Lansdale has written novels and stories in many genres, including Western, horror, science fiction, mystery, and suspense. He has also written for comics as well as Batman: The Animated Series. He has written 45 novels and published 30 short story collections along with many chapbooks and comic book adaptations. Several of his novels have been adapted to film.
Frequent features of Lansdale's writing are usually deeply ironic, strange or absurd situations or characters, such as Elvis Presley and John F. Kennedy battling a soul-sucking Egyptian mummy in a nursing home (the plot of his Bram Stoker Award-nominated novella, Bubba Ho-Tep, which was made into a movie by Don Coscarelli). He is the winner of the British Fantasy Award, the American Horror Award, the Edgar Award, and ten Bram Stoker Awards.

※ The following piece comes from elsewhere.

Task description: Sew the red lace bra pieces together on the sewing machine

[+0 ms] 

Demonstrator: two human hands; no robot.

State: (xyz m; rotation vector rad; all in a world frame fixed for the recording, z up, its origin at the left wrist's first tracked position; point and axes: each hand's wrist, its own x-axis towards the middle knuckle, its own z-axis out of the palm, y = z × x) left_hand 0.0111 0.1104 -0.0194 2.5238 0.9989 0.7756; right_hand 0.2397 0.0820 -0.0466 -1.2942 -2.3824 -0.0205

His Hap and Leonard series of nine novels, three novellas, and three short story collections feature two friends, Hap Collins and Leonard Pine, who live in the fictional town of Laborde, in East Texas, and find themselves solving a variety of often unpleasant crimes. The characters themselves are an unlikely pairing; Hap is a white working class laborer in his mid forties who once protested against the war in Vietnam and spent time in federal prison rather than be drafted and Leonard is a gay black Vietnam vet. Both of them are accomplished fighters, and the stories (told from Hap's narrative point of view) feature a great deal of violence, profanity and sex. Lansdale paints a picture of East Texas which is essentially "good" but blighted by racism, ignorance, urban and rural deprivation and corruption in public officials. Some of the subject matter is extremely dark, and includes scenes of brutal violence. These novels are also characterized by sharp humor and "wisecracking" dialogue. These books have been adapted into a TV series for the SundanceTV channel and a series of graphic novels will be published in early 2017. Season 2 is now filming based on the second Hap and Leonard novel Mucho Mojo.